What lines below contain the string "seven"? List them all.

Stored dataset items
____
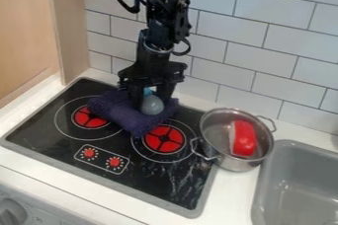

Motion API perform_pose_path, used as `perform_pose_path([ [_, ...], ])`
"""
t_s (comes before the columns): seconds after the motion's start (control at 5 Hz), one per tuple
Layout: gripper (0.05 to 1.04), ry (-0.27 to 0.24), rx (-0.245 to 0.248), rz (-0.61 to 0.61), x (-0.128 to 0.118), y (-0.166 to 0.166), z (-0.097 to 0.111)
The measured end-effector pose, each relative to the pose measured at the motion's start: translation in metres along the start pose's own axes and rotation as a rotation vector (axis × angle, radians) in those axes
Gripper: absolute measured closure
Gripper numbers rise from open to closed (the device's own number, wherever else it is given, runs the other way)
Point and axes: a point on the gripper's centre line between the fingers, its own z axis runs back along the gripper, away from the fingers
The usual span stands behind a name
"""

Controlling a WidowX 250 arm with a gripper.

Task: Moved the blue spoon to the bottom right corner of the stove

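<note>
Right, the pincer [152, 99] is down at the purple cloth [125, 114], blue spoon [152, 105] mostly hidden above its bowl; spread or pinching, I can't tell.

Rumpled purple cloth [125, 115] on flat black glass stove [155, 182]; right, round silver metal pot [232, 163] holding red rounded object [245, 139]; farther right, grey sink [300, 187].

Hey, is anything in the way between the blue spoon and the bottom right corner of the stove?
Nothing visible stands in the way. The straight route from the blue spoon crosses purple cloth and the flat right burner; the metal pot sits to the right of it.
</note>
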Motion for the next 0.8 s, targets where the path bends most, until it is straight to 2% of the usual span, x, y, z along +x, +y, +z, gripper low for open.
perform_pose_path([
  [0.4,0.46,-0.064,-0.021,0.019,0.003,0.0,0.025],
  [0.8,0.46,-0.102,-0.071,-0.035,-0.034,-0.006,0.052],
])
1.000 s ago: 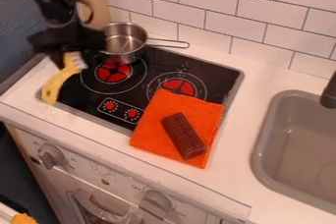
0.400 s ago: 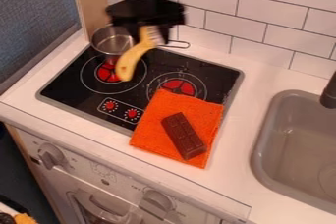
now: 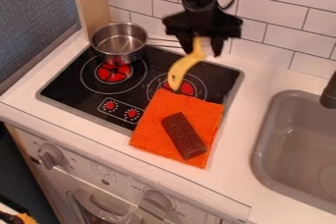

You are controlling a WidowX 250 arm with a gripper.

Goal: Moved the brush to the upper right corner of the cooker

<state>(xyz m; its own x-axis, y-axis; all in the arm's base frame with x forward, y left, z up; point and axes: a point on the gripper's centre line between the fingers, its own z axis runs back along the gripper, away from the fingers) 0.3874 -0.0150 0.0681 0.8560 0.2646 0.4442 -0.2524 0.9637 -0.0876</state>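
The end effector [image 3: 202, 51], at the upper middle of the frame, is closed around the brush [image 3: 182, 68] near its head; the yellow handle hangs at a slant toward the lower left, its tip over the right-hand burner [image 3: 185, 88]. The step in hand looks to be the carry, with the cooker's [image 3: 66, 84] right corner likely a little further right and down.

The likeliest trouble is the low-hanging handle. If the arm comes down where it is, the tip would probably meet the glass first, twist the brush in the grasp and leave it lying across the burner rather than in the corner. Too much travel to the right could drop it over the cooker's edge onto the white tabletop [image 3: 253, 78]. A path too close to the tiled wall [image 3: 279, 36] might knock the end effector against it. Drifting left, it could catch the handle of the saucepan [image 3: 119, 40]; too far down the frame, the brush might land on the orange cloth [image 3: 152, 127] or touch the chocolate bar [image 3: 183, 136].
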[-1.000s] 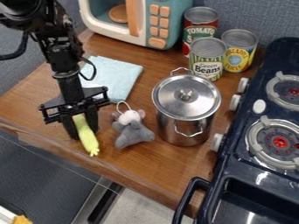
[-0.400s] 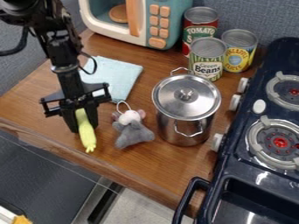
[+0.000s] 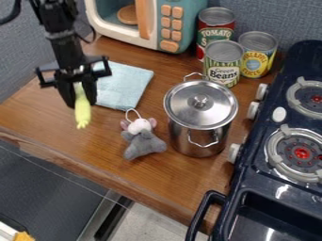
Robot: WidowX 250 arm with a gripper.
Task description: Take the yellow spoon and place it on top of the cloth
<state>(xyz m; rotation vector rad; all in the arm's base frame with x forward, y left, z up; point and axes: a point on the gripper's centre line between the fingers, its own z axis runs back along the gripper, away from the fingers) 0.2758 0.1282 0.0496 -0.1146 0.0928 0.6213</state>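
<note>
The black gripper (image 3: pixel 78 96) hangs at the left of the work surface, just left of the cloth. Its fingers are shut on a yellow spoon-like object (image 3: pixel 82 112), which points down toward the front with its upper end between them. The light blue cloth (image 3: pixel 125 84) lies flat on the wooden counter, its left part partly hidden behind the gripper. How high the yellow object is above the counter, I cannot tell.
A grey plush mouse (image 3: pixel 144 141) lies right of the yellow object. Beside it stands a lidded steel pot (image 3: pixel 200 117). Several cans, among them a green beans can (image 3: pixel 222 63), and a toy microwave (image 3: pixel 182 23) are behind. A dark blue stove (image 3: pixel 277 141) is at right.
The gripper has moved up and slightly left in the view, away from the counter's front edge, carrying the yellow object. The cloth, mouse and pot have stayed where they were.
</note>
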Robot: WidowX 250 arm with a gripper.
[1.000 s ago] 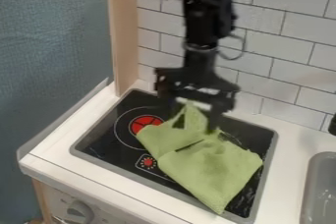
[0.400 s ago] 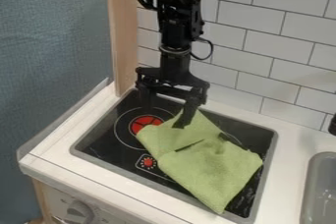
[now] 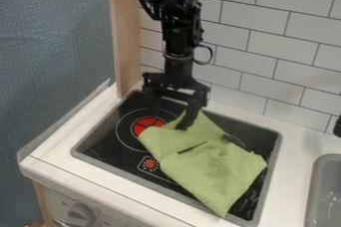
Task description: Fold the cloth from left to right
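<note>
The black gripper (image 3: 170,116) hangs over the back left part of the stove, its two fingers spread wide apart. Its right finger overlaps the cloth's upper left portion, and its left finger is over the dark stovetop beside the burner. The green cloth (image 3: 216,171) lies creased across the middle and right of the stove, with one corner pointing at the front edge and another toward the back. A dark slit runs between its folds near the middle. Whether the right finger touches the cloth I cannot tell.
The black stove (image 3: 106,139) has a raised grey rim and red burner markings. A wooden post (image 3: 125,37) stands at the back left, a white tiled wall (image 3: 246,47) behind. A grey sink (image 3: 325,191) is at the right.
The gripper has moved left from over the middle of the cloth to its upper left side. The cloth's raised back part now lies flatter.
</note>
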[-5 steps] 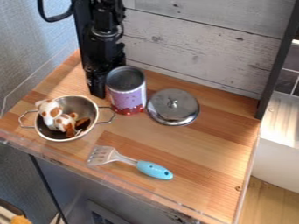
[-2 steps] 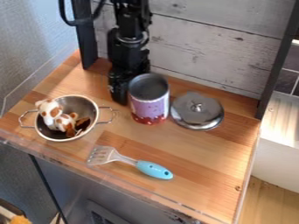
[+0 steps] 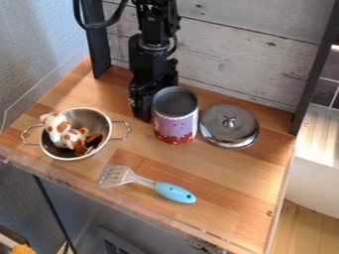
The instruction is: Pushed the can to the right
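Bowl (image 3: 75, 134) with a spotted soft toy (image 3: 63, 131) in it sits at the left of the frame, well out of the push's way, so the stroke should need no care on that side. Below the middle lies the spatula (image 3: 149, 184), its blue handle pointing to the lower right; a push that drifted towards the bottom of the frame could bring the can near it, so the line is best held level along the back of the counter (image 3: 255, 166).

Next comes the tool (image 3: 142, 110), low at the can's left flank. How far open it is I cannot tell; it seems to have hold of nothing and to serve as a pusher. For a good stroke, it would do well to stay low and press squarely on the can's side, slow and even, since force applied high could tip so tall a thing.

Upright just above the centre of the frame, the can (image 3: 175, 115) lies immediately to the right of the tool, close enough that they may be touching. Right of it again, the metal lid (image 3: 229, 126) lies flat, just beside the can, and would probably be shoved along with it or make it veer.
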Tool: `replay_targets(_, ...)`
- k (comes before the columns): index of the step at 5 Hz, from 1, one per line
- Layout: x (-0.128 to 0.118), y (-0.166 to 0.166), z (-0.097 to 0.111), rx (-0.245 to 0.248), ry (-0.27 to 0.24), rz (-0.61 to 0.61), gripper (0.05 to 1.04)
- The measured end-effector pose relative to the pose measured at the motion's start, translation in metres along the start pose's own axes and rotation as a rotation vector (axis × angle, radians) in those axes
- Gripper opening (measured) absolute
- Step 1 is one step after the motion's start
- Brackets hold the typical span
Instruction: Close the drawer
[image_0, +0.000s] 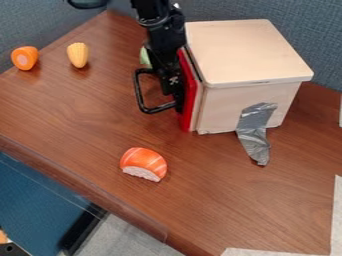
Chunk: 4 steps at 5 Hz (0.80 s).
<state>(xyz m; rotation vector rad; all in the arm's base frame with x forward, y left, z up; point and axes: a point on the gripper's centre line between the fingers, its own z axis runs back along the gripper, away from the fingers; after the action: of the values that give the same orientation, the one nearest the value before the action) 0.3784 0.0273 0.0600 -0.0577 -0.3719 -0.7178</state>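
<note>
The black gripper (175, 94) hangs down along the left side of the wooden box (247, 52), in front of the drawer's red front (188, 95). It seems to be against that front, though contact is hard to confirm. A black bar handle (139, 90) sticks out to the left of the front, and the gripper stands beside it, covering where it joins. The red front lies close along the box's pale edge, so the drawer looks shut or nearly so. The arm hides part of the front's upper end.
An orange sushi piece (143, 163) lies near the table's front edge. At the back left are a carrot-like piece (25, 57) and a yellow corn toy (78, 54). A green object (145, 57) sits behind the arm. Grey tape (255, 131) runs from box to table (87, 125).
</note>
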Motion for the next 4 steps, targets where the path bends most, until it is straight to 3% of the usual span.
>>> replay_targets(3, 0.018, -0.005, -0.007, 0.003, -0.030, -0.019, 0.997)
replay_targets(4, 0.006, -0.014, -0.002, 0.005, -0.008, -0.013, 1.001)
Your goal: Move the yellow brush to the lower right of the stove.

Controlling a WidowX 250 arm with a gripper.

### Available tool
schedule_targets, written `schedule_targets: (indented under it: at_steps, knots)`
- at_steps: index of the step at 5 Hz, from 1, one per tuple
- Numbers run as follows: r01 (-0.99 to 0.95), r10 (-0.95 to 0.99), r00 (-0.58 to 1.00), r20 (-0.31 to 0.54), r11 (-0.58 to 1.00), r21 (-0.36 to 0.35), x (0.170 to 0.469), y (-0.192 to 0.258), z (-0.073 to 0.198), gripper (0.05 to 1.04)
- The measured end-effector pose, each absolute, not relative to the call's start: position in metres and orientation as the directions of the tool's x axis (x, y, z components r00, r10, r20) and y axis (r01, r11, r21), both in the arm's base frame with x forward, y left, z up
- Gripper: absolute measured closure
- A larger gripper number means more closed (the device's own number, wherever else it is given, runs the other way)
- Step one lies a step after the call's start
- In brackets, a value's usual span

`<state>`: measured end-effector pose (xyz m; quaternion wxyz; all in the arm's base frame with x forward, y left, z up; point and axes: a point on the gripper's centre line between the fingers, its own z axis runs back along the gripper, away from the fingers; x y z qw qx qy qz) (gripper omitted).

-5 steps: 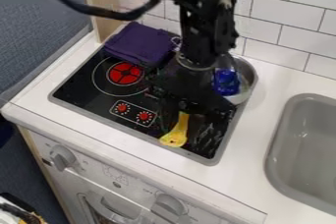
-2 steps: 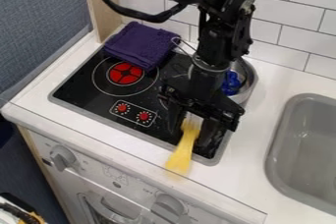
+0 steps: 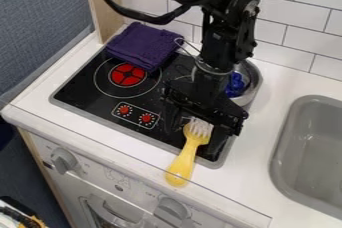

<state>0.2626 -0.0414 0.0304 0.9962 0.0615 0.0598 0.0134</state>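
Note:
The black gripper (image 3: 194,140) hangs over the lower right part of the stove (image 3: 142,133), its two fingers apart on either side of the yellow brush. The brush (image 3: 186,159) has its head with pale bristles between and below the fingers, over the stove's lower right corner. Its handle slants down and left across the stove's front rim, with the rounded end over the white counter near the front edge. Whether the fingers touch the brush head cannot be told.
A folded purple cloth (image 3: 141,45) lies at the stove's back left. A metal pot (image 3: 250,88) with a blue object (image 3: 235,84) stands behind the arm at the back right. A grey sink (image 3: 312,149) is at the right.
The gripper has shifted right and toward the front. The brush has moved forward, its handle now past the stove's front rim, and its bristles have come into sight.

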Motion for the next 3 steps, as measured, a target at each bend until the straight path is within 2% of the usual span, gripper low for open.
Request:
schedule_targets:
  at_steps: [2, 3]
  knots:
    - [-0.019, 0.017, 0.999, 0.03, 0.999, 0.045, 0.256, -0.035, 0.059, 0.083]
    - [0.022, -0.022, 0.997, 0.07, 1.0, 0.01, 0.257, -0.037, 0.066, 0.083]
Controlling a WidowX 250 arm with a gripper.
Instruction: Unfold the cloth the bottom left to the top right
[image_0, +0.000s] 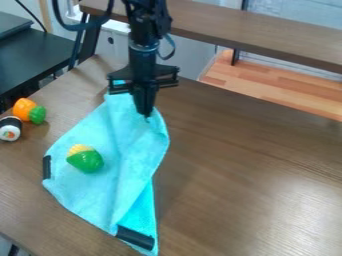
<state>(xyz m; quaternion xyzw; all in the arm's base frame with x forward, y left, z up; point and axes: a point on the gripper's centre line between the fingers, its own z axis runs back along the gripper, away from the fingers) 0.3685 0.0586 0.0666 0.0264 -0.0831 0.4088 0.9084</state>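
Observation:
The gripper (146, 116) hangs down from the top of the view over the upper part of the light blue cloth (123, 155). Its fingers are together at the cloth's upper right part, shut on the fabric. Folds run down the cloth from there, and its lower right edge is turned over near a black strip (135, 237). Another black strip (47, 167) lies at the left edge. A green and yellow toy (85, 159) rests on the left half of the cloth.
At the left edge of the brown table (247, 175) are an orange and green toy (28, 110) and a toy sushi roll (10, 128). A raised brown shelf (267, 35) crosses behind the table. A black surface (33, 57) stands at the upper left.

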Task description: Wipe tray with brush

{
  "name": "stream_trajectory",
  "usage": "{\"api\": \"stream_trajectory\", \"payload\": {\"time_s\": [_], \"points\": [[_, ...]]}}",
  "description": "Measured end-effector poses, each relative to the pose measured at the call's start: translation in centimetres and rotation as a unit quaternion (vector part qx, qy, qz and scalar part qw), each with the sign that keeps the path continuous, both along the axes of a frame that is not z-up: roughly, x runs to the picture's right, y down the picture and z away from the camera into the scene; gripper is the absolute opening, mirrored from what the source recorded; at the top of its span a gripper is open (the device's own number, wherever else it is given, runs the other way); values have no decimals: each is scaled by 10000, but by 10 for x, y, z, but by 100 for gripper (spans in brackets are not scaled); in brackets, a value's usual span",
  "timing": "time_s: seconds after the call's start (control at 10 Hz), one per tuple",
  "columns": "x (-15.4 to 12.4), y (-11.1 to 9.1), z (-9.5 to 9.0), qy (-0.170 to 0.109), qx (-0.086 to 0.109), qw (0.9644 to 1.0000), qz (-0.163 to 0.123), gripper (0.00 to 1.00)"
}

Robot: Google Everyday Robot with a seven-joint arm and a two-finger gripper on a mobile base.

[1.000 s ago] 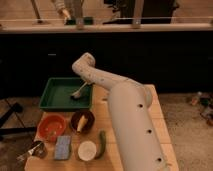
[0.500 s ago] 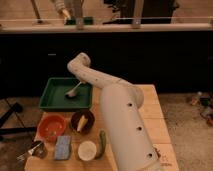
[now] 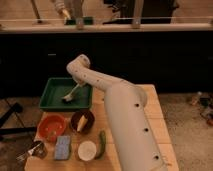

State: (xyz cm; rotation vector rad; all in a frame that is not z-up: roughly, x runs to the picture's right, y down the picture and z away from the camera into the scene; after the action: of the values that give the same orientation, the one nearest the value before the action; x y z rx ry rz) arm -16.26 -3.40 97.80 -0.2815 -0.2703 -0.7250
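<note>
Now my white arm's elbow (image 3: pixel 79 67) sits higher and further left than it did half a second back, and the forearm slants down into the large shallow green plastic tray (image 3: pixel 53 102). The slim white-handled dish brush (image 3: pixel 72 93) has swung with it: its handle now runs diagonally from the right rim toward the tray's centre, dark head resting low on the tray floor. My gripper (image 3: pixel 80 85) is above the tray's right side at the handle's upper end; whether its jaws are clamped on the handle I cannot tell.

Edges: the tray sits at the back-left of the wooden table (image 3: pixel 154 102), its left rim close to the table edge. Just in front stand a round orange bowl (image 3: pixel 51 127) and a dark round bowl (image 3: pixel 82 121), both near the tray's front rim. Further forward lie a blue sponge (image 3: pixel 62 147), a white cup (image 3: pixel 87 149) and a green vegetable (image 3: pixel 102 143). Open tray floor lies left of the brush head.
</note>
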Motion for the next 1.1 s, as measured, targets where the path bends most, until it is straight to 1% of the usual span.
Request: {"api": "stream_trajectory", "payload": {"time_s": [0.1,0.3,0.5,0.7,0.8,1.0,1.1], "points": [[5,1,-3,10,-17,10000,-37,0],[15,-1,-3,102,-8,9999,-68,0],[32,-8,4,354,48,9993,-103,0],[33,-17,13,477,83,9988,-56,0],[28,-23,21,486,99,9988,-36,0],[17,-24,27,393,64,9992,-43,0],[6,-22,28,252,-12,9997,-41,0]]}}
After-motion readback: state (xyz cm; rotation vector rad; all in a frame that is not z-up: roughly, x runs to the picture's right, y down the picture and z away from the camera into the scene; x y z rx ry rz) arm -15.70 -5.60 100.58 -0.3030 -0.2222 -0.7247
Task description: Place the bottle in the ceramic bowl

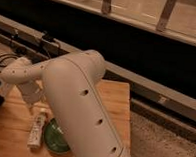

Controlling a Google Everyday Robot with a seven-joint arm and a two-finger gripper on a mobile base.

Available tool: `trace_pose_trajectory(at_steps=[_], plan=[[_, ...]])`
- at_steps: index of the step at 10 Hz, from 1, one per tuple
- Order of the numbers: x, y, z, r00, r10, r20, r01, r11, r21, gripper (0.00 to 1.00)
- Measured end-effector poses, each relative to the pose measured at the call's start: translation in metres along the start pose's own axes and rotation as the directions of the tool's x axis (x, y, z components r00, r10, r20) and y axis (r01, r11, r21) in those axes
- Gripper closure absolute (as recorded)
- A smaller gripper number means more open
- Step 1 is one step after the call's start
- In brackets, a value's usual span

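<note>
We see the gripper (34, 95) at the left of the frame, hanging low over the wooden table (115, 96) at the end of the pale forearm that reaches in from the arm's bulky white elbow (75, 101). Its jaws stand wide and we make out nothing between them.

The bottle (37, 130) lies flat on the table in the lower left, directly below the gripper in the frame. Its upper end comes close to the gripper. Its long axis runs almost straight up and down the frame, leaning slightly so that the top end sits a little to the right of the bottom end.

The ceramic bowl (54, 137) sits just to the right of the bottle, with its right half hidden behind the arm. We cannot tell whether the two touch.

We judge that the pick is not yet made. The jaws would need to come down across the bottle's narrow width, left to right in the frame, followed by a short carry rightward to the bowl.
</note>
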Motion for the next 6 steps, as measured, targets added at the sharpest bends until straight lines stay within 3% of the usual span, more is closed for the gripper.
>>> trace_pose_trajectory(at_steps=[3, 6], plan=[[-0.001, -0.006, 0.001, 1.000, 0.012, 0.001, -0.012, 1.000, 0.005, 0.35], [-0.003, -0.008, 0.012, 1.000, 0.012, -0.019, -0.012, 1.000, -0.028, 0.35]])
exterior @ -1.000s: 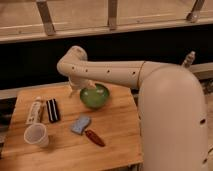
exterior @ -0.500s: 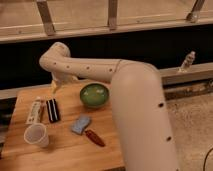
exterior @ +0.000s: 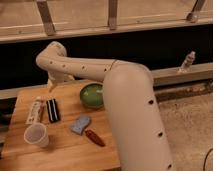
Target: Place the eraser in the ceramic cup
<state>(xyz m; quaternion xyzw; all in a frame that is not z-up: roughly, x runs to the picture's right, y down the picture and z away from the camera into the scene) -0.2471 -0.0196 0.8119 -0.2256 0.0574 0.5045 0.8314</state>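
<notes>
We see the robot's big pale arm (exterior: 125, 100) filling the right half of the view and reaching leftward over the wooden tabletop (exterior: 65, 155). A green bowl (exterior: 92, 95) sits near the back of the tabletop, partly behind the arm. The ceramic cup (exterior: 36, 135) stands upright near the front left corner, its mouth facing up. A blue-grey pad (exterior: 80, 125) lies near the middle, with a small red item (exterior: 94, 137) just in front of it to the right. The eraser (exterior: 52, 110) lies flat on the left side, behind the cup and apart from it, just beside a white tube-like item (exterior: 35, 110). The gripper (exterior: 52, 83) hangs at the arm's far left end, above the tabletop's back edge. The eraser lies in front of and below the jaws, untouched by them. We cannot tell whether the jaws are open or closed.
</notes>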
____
**FINAL ANSWER**
Robot: Google Everyday Robot with a seven-joint arm and a two-finger gripper on a mobile base.
Controlling a Google Everyday Robot with a seven-joint arm and a two-finger gripper on a mobile base.

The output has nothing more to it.